GrayAlpha Cybercriminal Collective Exploits Browser Patches to Distribute PowerNet Loader and NetSupport RAT

A newly uncovered cyber espionage toolkit used by the GrayAlpha threat group, strongly linked to the notorious FIN7 cybercrime syndicate, has security experts warning organizations about increasingly sophisticated, multi-layered attack campaigns targeting standard software update processes.

Security researchers with Insikt Group have identified a potent combination of custom PowerShell loaders and malware payloads deployed by GrayAlpha, including the newly disclosed PowerNet loader and its follow-on payload, NetSupport RAT (Remote Access Trojan).

The group mimics legitimate software update pages, most notably for popular browsers and utilities such as 7-Zip and Advanced IP Scanner, to trick victims into downloading malicious files.

According to technical data, these campaigns leverage at least three main infection vectors: counterfeit browser update pages, fake 7-Zip download sites, and the previously undocumented “TAG-124” Traffic Distribution System (TDS).

All vectors converge on NetSupport RAT infections, allowing attackers to maintain persistent remote control over compromised systems.

Attack Techniques and Infrastructure

GrayAlpha’s campaigns are marked by their high degree of obfuscation and evasion. The group’s custom PowerNet loader operates by decompressing and executing NetSupport RAT directly in memory, minimizing disk signatures and evading traditional endpoint defenses.

Another script, dubbed MaskBat, is a dynamic variant of the widely observed FakeBat loader, obfuscated with strings unique to GrayAlpha.

Attackers push these payloads via fraudulent browser update prompts that impersonate Google Meet, LexisNexis, SAP Concur, and other enterprise platforms.

The group’s infrastructure relies heavily on bulletproof hosting providers, most notably Stark Industries Solutions (AS44477) and FORTIS-AS (AS41745), a network tied to previous FIN7 operations.

Technical analysis reveals domains such as “advanced-ip-scanner.link,” “aimp.day,” and “concur.life,” among others, as vehicles for malware distribution.

Remarkably, some domains were registered as recently as April 2025, indicating active and ongoing operations.

The use of TAG-124 TDS, not previously documented in connection with GrayAlpha, suggests the group’s continuous efforts to diversify its delivery methods and evade detection.

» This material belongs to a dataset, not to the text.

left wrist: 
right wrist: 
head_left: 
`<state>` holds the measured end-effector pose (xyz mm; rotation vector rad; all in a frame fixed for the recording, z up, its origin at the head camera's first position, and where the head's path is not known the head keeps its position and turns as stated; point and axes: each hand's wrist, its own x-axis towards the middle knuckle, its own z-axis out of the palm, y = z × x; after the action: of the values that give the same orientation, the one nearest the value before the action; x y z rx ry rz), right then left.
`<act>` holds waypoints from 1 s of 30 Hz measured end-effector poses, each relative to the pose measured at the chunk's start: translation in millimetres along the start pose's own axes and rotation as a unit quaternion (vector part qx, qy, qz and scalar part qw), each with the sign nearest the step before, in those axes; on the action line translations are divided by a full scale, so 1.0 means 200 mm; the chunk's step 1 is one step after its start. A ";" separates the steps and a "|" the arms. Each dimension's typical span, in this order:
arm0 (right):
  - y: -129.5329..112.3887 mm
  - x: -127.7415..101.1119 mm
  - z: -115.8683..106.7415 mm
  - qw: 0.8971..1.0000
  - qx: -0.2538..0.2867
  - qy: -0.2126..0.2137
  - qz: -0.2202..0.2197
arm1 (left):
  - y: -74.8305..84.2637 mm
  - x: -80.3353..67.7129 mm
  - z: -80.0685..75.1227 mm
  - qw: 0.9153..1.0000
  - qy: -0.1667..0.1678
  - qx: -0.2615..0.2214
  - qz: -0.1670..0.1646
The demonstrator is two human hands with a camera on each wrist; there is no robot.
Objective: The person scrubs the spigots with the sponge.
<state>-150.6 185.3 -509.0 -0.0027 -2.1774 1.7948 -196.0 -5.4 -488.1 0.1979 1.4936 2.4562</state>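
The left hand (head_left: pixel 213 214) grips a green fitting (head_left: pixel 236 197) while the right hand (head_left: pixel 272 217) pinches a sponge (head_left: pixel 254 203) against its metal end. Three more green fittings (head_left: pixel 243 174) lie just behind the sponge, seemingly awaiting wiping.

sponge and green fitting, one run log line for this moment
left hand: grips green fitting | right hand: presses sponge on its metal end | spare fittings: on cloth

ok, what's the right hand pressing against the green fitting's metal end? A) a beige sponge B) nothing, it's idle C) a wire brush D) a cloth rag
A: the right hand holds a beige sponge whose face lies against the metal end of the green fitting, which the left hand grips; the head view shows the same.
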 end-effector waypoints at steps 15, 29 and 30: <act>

Defensive Recommendations and Outlook

In response to these threats, security professionals are advised to enforce application allow lists and integrate advanced detection mechanisms, such as YARA rules and Malware Intelligence Hunting queries.

Employee security awareness training is crucial, as attackers exploit human error using convincing browser update prompts and malvertising redirects.

Monitoring network artifacts, especially communications with known malicious IP addresses, and utilizing threat intelligence feeds are essential for identifying and mitigating infections.

The continued evolution and professionalization of GrayAlpha’s operations mirror broader trends in cybercrime, with actors leveraging specialized tools and collaborative tactics often associated with advanced persistent threats (APTs).

However, unlike nation-state APTs, GrayAlpha and FIN7 focus relentlessly on financial gain, targeting organizations globally with sophisticated attack techniques and rapidly shifting infrastructure.

As defenders adapt, the cybercriminal landscape becomes increasingly complex an ongoing arms race between evolving attack methods and resilient defensive strategies.